▸ Exercise
Only the lines below starting at the one that contains "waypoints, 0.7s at" and ending at the one that contains "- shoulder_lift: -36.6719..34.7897" are to be reproduced, exactly and with both ends kept.

Material to process: Begin

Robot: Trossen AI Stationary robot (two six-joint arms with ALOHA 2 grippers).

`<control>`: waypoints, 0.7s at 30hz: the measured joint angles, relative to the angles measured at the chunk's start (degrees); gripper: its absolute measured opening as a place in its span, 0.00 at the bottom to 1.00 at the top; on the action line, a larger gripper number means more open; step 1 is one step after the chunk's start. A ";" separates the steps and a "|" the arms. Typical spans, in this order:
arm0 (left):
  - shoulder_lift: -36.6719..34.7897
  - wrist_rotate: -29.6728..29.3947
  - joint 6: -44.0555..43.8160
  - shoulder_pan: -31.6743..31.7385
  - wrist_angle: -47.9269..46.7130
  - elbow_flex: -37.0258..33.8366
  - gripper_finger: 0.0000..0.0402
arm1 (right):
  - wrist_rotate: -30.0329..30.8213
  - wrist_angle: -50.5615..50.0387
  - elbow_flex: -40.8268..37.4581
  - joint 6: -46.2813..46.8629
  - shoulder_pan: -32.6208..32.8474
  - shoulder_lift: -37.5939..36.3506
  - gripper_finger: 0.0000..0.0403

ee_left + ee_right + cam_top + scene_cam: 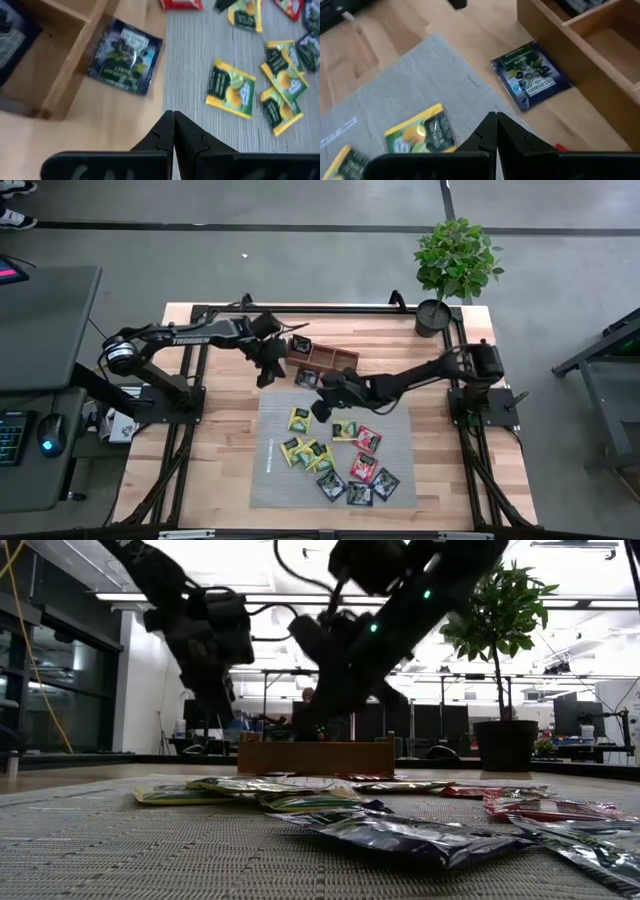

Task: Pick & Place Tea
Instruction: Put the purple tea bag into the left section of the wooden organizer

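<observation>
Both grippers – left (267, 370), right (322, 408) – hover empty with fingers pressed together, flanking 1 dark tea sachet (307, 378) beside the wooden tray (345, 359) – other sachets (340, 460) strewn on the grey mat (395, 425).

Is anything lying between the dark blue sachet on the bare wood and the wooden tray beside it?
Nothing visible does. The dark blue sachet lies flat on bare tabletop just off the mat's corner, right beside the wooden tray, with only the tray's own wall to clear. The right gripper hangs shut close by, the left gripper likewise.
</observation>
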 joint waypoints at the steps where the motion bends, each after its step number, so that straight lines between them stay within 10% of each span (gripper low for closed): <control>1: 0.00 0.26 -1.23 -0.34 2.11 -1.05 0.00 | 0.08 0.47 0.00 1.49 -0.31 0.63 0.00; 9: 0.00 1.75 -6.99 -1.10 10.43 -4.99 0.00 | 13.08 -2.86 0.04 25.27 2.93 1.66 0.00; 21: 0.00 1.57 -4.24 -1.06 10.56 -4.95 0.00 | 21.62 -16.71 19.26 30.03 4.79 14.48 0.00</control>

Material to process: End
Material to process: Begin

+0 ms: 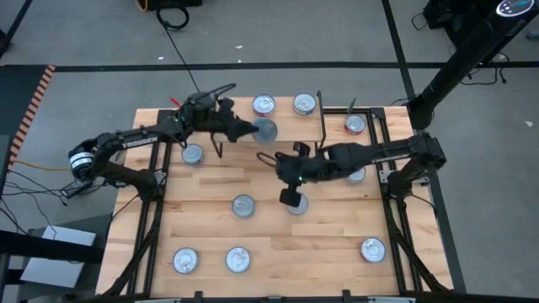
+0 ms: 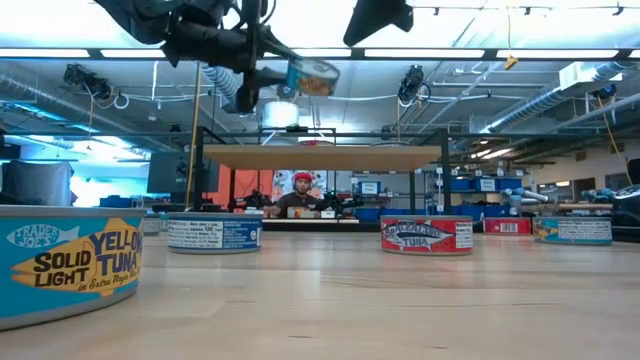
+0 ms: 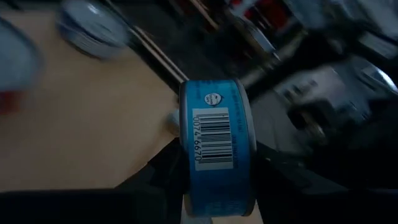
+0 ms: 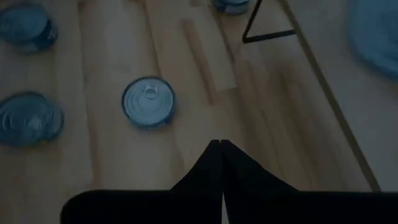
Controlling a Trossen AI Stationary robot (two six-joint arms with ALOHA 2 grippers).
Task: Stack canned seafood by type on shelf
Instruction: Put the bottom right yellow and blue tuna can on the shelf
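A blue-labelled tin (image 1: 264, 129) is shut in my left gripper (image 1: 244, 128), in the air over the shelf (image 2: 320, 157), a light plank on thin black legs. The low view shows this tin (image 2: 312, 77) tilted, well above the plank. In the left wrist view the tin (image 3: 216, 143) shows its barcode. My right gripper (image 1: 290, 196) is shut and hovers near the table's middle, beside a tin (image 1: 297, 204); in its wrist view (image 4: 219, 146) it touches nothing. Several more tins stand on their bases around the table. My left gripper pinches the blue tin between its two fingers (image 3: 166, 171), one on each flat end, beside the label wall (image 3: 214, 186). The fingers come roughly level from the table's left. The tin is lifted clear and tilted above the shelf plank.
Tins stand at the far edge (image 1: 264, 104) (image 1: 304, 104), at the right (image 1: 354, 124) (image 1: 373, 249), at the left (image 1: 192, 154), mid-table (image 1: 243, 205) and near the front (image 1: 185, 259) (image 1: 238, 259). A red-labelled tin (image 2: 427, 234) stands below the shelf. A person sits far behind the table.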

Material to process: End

▸ Answer for the task
`<control>`: waypoints, 0.7s at 30hz: the measured joint angles, relative to the angles measured at the chunk's start (degrees); gripper: its absolute measured opening as a place in its span, 0.00 at the bottom to 1.00 at the top; on the action line, a larger gripper number means more open; step 1 is one step after the chunk's start. A ";" separates the steps and a "|" the arms. Typical spans, in this order:
arm0 (left):
  - shoulder_lift: -36.6719..34.7897

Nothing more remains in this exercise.